Guest LeiterWagnerFasterStrongr
Guests
Posted




"27 rings? WINNING!"


Posted



"Oh, there's a big surprise. That's an incred... I think I'm gonna have
a heart attack and die from not surprise!"


Old-Timey Member
Posted


I thought the entire thread was going to be about Charlie Sheen, who wore an MFY logo shirt on his webcast yesterday.

Later


  • 4 weeks later...
Posted


That's one thing sports in general is good for. That guy is clearly an awkward social animal, probably with fiew friends in his younger days, but if he buys the colors --- and does he ever --- he's got to be allowed in the club.


Guest John Cougar Lunchbucket
Guests
Posted


Can't be real. Just can't!


Posted


John Cougar Lunchbucket wrote:
Can't be real. Just can't!



that's the thing though , only a yankee loving douchebag could do this.


Posted


I still dress like I did when I was 18. Other than when I'm going to work, I'll be wearing a t-shirt or sweatshirt and blue jeans, just like I did 30 years ago.

I don't see anything wrong with Rodriguez's wardrobe there (although I do have a personal aversion to hoodies). I have seen more flattering photos of Cameron Diaz, however.


Posted


Yeah...there really isn't any good reason for anyone to tuck their hoodie into their jeans.

Who does that?

His jeans are at least 2 inches too long as well.


Posted


Benjamin Grimm wrote:
I still dress like I did when I was 18. Other than when I'm going to work, I'll be wearing a t-shirt or sweatshirt and blue jeans, just like I did 30 years ago.

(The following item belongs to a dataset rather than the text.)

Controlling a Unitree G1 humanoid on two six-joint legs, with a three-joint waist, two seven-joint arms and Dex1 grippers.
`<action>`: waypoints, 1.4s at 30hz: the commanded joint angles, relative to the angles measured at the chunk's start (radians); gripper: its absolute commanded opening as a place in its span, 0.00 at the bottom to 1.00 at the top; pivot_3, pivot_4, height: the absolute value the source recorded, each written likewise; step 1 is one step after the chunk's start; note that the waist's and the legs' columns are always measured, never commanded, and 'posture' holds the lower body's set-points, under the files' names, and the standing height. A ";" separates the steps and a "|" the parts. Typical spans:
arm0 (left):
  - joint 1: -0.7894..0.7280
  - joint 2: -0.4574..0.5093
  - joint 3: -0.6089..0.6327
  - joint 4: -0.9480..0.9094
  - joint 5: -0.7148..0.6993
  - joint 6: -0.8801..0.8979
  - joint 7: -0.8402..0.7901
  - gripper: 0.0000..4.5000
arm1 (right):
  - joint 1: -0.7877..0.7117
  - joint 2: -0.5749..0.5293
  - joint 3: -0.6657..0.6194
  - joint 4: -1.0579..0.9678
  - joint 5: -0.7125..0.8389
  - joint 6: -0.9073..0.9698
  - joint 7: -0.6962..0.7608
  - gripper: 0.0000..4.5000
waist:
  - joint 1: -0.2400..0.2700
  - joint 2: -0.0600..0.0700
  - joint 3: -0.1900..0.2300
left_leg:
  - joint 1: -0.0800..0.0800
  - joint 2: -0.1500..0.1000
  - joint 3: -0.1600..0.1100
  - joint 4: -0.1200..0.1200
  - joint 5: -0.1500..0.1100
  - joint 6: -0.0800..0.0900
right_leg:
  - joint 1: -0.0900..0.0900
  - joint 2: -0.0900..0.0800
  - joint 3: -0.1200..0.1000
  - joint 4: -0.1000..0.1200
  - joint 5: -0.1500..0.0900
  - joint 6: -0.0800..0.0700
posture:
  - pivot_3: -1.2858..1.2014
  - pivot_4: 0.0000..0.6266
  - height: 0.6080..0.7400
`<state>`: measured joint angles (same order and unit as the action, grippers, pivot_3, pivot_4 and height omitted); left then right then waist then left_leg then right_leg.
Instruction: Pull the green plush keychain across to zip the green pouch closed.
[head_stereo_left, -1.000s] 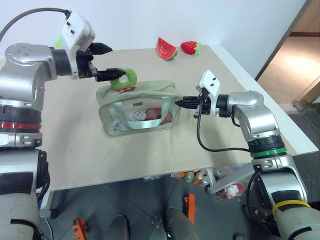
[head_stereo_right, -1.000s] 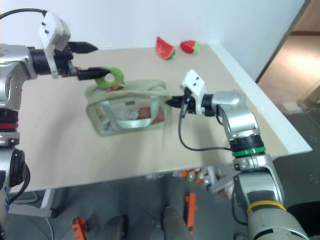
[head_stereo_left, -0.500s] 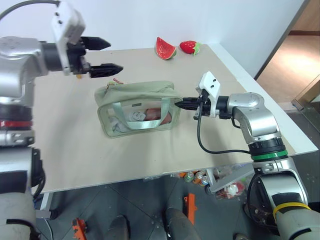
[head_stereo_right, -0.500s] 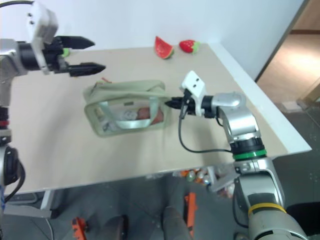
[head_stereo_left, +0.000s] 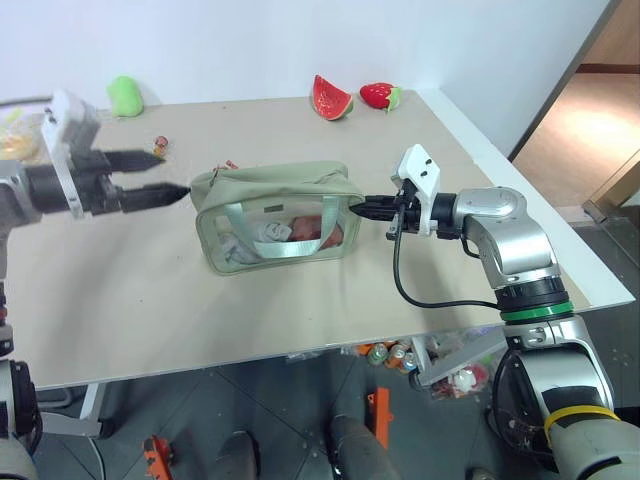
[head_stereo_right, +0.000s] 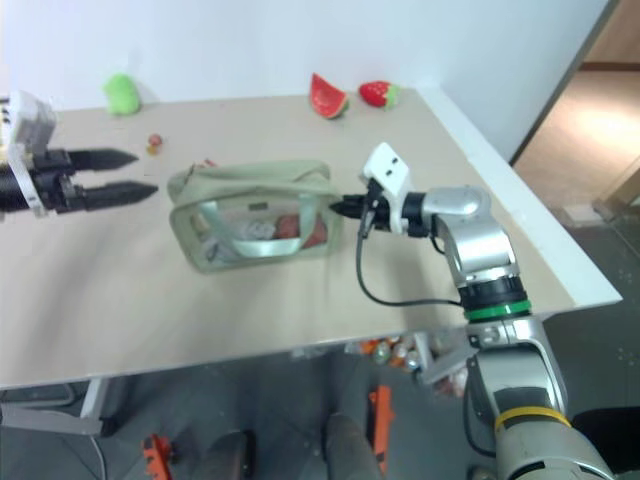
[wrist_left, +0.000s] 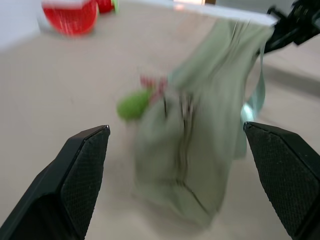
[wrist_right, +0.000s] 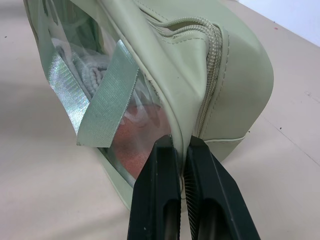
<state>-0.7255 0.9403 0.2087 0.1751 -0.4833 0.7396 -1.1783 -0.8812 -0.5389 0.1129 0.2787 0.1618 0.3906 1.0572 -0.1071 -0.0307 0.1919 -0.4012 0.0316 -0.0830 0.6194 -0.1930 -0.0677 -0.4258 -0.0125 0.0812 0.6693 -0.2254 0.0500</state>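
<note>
At the left, the left gripper (head_stereo_left: 168, 173) is held wide apart and empty above the desk (head_stereo_left: 150, 300), short of the green pouch (head_stereo_left: 278, 215). The green plush keychain (wrist_left: 134, 104), small, fuzzy and bright green with pink-red bits, is seen lying at the pouch's left end. It is judged light and soft, best pinched across its body. The sage-green pouch, with clear window and strap, looks limp. Its right end is pinched by the closed right gripper (head_stereo_left: 362, 207).
</note>
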 joint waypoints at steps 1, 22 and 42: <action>0.042 -0.003 0.015 -0.073 -0.024 0.005 0.020 0.99 | -0.018 0.008 0.002 -0.018 0.012 -0.004 0.007 0.00 | 0.000 0.000 0.000 | 0.000 0.000 0.000 0.000 0.000 0.000 | 0.000 0.000 0.000 0.000 0.000 0.000 | 0.52 0.24 1.00; 0.098 -0.131 -0.015 -0.113 -0.101 0.040 0.110 0.37 | -0.012 0.000 -0.002 -0.021 0.011 -0.001 0.003 0.00 | 0.001 0.000 0.000 | 0.000 0.000 0.000 0.000 0.000 0.000 | 0.000 0.000 0.001 0.000 0.000 0.000 | 0.52 0.24 1.00; 0.135 -0.147 -0.046 -0.126 -0.083 0.026 0.166 0.00 | 0.047 -0.052 -0.095 -0.181 0.209 0.111 0.113 0.74 | 0.007 0.000 0.000 | 0.000 0.000 0.000 0.000 0.000 0.000 | 0.000 0.000 0.000 -0.001 0.000 0.000 | 0.52 0.24 1.00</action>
<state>-0.5979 0.7926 0.1608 0.0663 -0.5688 0.7683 -1.0184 -0.8281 -0.5721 0.0658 0.1727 0.3128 0.4866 1.1403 -0.1002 -0.0310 0.1918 -0.4018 0.0316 -0.0828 0.6190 -0.1931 -0.0678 -0.4258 -0.0123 0.0816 0.6683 -0.2253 0.0498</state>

You, like me, are never really IN fashion and therefore don't ever have to worry about being out of it either.


Posted


Plus , and I feel this needs to be said as it's a big distinction between anyone here and Rodriguez.....you lot are not douchebags , he is.


  • 3 weeks later...
Guest LeiterWagnerFasterStrongr
Guests
Posted


Well, this should make pre-game meetups a little more convenient, no?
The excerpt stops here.